- **Work request**
Below are some entries. Repeat exactly the lines from the one with "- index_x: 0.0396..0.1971" through the one with "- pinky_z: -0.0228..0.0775", and only those.

- **Data to use**
◆ ◆ ◆ ◆ ◆ ◆ ◆

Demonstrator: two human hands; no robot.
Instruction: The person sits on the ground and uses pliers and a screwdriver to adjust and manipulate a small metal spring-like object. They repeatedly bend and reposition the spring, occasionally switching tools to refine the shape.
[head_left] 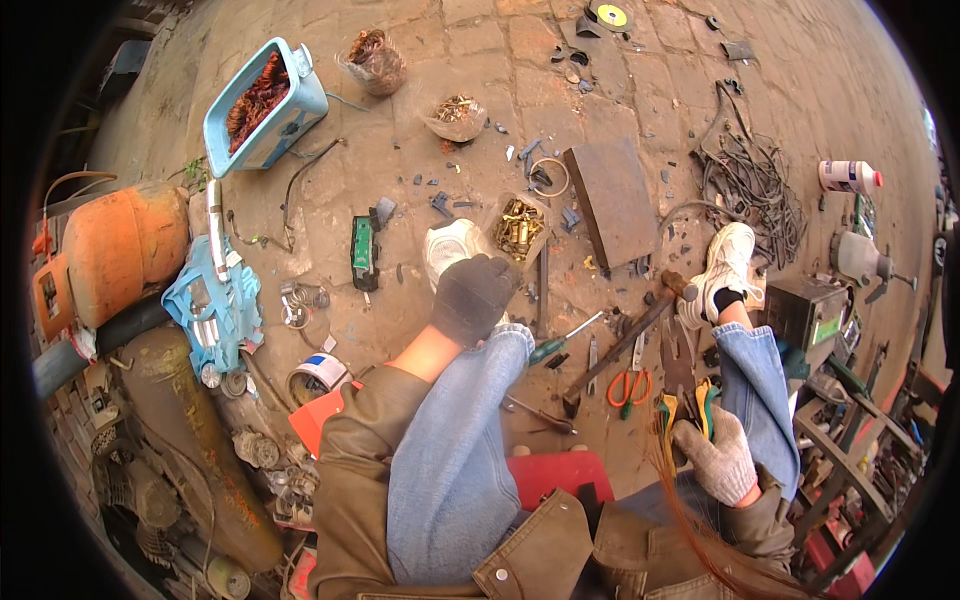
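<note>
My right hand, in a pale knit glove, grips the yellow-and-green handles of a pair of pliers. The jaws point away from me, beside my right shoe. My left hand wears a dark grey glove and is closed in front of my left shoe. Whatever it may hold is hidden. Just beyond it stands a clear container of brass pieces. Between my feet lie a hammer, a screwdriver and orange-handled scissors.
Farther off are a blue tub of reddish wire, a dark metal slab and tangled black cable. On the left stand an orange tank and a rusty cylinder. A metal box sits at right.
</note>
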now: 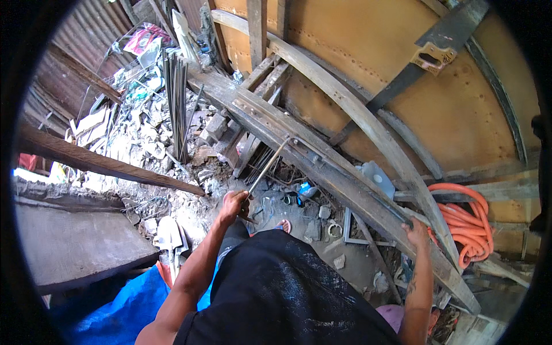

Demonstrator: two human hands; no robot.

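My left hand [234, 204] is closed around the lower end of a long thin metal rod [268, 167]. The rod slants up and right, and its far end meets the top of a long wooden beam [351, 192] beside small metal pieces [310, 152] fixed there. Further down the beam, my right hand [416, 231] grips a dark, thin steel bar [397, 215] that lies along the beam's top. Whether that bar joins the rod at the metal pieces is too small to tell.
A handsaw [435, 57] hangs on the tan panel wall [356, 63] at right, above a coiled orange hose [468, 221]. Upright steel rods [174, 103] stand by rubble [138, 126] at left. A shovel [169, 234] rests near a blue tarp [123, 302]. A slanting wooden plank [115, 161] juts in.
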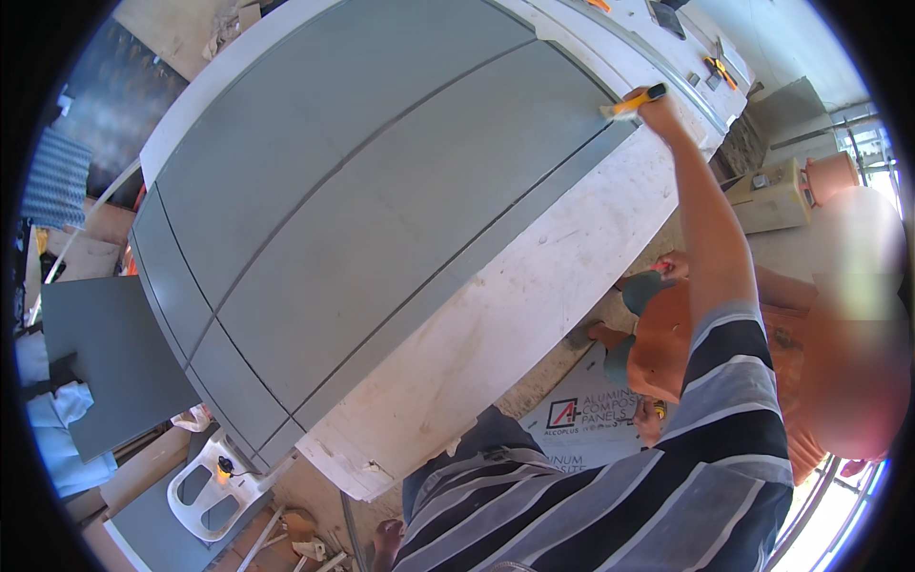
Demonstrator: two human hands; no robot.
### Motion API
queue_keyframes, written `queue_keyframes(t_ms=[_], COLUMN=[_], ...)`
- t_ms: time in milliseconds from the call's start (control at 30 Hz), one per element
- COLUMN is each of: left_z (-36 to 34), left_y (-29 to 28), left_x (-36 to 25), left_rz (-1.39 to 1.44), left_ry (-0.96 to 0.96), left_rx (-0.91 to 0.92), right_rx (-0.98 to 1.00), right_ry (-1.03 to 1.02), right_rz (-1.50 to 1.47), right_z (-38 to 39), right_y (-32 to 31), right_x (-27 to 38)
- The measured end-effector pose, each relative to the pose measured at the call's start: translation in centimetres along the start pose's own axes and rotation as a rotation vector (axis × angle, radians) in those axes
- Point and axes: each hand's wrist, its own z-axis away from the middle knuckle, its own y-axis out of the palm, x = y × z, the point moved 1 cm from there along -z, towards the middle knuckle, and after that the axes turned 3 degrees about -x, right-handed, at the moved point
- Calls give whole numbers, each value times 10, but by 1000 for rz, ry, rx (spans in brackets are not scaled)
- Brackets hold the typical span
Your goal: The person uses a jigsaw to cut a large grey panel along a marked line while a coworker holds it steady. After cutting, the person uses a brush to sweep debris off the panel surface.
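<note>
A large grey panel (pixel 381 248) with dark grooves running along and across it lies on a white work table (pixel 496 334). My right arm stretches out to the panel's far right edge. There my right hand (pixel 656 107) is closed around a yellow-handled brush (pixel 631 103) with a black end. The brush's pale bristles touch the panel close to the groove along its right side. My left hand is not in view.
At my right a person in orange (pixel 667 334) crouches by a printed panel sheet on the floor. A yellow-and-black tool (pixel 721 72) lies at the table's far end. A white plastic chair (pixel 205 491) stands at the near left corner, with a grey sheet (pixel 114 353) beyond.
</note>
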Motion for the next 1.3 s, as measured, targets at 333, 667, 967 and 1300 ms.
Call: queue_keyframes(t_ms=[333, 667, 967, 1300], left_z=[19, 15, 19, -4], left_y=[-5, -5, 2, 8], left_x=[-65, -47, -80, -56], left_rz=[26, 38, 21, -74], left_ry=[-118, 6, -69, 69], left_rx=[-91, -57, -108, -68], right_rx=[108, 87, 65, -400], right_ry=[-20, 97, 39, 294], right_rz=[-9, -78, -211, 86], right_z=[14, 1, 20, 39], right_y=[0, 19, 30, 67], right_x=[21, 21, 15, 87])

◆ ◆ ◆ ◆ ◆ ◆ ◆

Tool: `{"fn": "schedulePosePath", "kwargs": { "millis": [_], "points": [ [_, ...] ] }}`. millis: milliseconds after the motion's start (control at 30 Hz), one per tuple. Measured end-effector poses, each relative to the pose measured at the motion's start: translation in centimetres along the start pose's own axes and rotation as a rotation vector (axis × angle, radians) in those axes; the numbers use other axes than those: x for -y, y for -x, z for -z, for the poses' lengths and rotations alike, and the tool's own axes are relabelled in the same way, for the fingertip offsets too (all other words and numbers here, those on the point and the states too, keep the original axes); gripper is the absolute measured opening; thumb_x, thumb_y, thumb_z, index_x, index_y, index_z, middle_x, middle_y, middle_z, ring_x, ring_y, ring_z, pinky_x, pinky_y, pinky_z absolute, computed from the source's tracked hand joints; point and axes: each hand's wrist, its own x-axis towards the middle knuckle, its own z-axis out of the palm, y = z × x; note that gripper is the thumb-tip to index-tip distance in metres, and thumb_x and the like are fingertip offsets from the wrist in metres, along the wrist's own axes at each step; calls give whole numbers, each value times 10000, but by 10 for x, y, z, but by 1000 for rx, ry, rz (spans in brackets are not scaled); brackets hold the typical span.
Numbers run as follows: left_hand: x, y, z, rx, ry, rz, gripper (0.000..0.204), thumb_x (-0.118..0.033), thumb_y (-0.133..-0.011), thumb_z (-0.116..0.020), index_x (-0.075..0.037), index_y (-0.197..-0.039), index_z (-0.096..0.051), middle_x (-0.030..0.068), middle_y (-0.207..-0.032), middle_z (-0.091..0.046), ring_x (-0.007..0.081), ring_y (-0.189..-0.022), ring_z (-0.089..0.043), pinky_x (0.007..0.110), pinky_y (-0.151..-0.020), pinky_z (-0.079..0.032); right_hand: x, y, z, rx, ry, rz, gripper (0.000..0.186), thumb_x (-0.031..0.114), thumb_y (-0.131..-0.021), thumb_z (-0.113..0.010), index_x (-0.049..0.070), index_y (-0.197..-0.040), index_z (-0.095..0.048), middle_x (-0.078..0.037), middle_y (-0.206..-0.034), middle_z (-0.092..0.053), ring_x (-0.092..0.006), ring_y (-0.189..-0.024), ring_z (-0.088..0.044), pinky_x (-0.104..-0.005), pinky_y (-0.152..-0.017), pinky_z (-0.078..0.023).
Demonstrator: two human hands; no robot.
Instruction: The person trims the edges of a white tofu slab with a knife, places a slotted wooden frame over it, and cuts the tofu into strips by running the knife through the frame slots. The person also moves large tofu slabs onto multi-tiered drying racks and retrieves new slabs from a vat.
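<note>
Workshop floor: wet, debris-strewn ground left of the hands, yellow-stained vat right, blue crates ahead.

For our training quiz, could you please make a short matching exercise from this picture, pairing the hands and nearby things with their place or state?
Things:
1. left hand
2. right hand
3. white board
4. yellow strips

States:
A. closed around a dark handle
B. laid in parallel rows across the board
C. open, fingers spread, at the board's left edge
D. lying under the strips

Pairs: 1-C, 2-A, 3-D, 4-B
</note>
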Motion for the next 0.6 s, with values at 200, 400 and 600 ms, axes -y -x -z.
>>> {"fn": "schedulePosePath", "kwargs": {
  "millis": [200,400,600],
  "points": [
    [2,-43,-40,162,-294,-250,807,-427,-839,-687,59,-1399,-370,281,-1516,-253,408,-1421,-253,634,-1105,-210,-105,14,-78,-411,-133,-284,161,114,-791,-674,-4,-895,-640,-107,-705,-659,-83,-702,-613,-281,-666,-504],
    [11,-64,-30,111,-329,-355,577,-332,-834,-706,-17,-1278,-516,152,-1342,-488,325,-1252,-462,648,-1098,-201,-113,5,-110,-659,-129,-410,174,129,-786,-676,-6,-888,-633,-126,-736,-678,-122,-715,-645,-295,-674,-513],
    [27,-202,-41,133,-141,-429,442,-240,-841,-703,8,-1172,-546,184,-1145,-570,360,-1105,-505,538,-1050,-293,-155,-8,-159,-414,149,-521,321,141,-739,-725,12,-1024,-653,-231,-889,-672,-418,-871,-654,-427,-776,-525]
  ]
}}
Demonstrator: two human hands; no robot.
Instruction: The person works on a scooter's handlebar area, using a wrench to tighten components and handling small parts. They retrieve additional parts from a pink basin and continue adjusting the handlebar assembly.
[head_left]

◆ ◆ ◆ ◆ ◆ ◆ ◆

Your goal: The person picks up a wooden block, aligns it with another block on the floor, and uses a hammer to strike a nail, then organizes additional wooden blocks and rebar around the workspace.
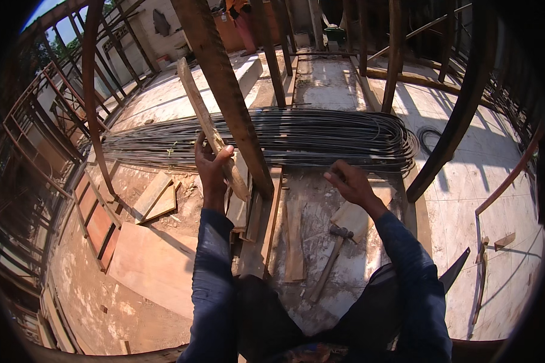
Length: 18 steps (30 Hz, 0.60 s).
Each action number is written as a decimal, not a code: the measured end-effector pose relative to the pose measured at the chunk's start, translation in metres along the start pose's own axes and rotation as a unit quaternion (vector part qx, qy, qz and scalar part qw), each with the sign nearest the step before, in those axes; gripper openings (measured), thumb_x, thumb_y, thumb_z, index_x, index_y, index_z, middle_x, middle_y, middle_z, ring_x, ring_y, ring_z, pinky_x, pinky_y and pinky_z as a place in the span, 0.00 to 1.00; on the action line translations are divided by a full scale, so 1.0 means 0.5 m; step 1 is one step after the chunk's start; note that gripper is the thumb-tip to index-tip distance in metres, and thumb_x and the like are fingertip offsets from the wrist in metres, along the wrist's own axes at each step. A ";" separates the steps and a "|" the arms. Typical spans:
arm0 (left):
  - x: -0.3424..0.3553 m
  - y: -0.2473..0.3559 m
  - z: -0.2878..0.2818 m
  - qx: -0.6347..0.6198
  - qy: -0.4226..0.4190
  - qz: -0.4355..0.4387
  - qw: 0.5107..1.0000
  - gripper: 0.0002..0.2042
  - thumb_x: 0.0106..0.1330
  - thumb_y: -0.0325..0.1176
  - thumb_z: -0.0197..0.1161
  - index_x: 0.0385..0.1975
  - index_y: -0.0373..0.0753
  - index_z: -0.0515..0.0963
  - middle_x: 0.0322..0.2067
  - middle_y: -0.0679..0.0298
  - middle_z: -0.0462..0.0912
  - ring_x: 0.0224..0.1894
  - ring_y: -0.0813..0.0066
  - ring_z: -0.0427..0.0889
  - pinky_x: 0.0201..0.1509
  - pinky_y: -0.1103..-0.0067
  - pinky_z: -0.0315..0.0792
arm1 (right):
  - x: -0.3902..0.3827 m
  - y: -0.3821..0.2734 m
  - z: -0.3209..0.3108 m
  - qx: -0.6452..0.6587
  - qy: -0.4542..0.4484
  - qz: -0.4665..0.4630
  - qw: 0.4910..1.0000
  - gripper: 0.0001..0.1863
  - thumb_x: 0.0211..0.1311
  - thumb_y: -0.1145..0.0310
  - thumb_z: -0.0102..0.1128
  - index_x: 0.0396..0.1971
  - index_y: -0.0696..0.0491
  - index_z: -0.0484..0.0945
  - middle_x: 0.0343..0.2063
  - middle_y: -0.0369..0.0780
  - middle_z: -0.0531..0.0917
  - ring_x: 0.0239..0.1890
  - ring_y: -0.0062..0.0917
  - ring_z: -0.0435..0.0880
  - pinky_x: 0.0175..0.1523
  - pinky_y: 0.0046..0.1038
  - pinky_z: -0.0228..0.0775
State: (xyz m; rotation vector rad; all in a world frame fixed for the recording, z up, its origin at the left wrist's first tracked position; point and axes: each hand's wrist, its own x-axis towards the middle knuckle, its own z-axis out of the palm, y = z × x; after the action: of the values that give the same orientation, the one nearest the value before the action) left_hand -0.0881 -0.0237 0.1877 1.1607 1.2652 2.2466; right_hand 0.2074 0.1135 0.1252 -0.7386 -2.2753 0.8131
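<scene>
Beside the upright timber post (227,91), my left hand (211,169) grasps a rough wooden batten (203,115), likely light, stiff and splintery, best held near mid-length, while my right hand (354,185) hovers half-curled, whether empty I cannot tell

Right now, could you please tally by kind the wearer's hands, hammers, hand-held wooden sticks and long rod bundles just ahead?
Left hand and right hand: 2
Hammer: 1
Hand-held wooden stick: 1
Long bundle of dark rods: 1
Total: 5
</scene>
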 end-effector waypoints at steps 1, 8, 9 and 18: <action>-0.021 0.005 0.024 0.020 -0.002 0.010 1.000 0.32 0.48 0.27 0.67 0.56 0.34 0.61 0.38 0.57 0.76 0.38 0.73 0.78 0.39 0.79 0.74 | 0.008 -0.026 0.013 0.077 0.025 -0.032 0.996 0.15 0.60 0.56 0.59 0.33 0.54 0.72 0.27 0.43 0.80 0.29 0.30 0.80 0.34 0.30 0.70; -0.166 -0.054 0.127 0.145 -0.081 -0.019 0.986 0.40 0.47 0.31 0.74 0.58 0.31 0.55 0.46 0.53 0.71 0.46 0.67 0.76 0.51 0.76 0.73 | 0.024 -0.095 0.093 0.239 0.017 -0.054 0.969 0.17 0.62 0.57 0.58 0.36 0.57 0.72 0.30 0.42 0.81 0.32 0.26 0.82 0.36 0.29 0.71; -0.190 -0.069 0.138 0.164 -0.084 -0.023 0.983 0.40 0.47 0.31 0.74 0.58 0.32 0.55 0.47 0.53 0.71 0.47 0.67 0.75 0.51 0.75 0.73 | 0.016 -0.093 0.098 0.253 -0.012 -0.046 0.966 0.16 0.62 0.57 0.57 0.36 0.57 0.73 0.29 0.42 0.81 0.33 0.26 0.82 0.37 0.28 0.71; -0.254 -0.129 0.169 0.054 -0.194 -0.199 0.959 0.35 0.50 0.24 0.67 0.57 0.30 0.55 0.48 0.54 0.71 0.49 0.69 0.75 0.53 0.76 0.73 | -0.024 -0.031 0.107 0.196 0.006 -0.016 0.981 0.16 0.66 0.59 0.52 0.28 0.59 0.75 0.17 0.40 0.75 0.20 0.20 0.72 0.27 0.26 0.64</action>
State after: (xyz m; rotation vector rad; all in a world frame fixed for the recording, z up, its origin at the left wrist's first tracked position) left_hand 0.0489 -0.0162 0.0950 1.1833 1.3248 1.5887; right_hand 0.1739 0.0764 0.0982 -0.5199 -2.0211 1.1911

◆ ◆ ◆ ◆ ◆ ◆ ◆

- **Answer to the exercise**
  - index_x: 0.0396..0.1971
  - index_y: -0.0696..0.0491
  - index_z: -0.0484..0.0945
  - middle_x: 0.0343..0.2063
  - middle_y: -0.0369..0.0780
  - middle_z: -0.0531..0.0917
  - ring_x: 0.0239..0.1890
  - ring_y: -0.0062..0.0917
  - ring_z: -0.0435..0.0880
  - pinky_x: 0.0175..0.1523
  - pinky_y: 0.0046..0.1038
  - pinky_z: -0.0228..0.0775

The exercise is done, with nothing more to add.